**What the exercise asks**. Copy each line below without leaving any out.
*-*-*
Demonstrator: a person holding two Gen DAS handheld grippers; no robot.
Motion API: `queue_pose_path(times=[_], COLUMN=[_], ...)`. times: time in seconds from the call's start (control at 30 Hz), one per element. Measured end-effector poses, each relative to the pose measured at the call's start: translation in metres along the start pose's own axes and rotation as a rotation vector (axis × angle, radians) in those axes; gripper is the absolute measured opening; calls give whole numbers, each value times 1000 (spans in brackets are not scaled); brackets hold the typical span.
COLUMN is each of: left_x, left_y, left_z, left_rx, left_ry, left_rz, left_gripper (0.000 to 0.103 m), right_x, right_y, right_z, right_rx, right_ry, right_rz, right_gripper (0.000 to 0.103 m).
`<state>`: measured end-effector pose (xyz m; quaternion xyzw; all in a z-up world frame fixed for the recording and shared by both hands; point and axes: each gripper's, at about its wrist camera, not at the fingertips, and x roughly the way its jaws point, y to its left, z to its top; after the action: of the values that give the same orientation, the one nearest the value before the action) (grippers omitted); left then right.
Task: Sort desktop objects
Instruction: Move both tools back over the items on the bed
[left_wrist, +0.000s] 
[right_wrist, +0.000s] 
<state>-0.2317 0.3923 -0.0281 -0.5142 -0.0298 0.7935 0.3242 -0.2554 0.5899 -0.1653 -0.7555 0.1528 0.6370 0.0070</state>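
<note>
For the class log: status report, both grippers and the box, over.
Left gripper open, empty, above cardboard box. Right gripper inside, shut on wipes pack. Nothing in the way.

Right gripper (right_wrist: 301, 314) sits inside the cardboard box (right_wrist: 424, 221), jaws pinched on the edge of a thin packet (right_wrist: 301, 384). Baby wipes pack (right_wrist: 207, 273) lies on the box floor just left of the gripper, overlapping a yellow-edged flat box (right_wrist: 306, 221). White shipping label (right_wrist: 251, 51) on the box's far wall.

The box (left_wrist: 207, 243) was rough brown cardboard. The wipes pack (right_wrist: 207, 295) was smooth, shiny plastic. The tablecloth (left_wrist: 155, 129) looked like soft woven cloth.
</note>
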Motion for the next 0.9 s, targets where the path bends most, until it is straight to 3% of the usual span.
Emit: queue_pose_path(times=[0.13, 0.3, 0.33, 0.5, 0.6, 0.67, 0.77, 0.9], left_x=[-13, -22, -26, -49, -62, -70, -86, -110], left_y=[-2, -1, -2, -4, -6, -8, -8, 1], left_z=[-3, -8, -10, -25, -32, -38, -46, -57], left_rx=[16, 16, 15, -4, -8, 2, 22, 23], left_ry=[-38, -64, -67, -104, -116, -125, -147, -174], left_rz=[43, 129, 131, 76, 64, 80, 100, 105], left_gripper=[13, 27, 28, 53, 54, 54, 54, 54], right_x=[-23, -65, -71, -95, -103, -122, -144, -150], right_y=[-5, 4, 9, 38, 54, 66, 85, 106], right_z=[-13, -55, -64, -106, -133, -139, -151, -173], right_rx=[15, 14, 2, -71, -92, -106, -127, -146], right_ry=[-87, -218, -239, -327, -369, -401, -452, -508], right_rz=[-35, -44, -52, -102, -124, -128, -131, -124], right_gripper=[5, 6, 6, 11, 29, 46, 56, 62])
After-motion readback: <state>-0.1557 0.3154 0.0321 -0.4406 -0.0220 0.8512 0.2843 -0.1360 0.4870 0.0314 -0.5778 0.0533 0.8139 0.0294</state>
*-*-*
**Result below**.
Demonstrator: a person holding two Gen DAS handheld grippers; no robot.
Motion API: `queue_pose_path(times=[_], COLUMN=[_], ...)`. times: time in seconds from the call's start (control at 30 Hz), one per element. Measured end-effector poses, each relative to the pose measured at the call's start: translation in metres along the start pose's own axes and rotation as a rotation vector (axis × angle, radians) in those axes; gripper is the absolute measured opening; calls give whole numbers, each value times 1000 (spans in brackets are not scaled); brackets hold the typical span.
COLUMN is each of: left_x, left_y, left_z, left_rx, left_ry, left_rz, left_gripper (0.000 to 0.103 m), right_x, right_y, right_z, right_rx, right_ry, right_rz, right_gripper (0.000 to 0.103 m).
`<state>`: measured end-effector pose (xyz m; quaternion xyzw; all in a z-up world frame fixed for the recording and shared by both hands; point and axes: each gripper's, at about its wrist camera, not at the fingertips, and x roughly the way its jaws point, y to its left, z to its top; after the action: of the values that give the same orientation, the one nearest the value before the action) (grippers omitted); left then right.
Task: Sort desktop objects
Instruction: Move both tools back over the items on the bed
[left_wrist, +0.000s] 
[right_wrist, +0.000s] 
<state>-0.2317 0.3923 -0.0281 -0.5142 -0.0298 0.7935 0.3242 -0.2554 0.5899 -0.1653 -0.7555 0.1528 0.6370 0.0070</state>
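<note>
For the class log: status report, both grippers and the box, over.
Left gripper open, empty, above cardboard box. Right gripper inside, shut on wipes pack. Nothing in the way.

Right gripper (right_wrist: 301, 314) sits inside the cardboard box (right_wrist: 424, 221), jaws pinched on the edge of a thin packet (right_wrist: 301, 384). Baby wipes pack (right_wrist: 207, 273) lies on the box floor just left of the gripper, overlapping a yellow-edged flat box (right_wrist: 306, 221). White shipping label (right_wrist: 251, 51) on the box's far wall.

The box (left_wrist: 207, 243) was rough brown cardboard. The wipes pack (right_wrist: 207, 295) was smooth, shiny plastic. The tablecloth (left_wrist: 155, 129) looked like soft woven cloth.
</note>
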Motion for the next 0.9 s, targets where the path bends most, until it is straight to 3% of the usual span.
Emit: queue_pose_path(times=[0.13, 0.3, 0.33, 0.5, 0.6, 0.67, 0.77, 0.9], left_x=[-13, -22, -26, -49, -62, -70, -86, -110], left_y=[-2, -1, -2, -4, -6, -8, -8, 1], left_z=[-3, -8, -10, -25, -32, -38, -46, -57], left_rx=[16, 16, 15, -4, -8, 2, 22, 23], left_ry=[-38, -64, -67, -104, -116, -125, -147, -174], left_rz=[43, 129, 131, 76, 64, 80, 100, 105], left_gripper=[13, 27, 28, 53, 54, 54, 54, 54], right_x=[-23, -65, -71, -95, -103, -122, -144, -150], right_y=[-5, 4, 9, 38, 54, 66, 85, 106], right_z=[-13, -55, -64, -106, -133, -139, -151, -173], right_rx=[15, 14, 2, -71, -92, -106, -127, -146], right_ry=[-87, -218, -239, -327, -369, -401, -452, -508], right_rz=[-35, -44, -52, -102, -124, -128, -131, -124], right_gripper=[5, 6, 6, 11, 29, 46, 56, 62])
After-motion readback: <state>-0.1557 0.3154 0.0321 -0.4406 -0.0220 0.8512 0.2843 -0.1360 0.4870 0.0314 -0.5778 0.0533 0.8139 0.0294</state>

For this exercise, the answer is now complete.